--- REQUIRED ACTION ---
The answer must be a bare number: the count of lines below that contain "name".

______________________________

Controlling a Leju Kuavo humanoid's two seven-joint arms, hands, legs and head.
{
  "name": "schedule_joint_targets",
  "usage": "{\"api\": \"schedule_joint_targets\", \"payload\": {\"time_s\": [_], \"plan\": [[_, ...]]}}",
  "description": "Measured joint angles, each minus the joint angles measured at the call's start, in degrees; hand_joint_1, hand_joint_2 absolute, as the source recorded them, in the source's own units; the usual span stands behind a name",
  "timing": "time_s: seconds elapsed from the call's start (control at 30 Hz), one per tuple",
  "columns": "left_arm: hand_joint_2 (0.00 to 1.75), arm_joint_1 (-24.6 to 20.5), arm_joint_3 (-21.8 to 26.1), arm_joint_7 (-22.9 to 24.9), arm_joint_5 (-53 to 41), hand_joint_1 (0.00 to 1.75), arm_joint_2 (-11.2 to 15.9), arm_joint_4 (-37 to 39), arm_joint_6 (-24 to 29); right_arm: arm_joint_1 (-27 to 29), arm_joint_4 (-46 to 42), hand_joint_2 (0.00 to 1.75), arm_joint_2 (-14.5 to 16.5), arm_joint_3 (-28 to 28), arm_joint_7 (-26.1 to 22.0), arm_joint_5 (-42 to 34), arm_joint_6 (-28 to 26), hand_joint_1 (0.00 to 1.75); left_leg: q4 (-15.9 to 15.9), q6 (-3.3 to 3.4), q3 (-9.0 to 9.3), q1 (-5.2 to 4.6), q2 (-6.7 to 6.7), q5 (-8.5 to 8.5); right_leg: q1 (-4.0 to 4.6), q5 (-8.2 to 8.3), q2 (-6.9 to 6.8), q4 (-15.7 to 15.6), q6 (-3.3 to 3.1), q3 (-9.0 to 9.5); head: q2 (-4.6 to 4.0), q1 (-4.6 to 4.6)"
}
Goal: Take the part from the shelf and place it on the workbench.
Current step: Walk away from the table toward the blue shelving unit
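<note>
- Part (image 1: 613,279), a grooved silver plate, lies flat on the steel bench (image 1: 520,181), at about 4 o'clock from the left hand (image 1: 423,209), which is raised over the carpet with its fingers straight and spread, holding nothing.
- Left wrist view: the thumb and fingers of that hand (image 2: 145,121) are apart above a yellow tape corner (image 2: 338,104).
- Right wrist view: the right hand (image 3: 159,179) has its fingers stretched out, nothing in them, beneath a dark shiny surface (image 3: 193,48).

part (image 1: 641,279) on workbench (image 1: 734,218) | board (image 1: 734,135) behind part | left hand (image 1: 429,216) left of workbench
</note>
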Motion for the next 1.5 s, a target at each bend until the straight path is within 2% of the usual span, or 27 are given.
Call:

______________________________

--- RESULT OF THE EXERCISE ---
2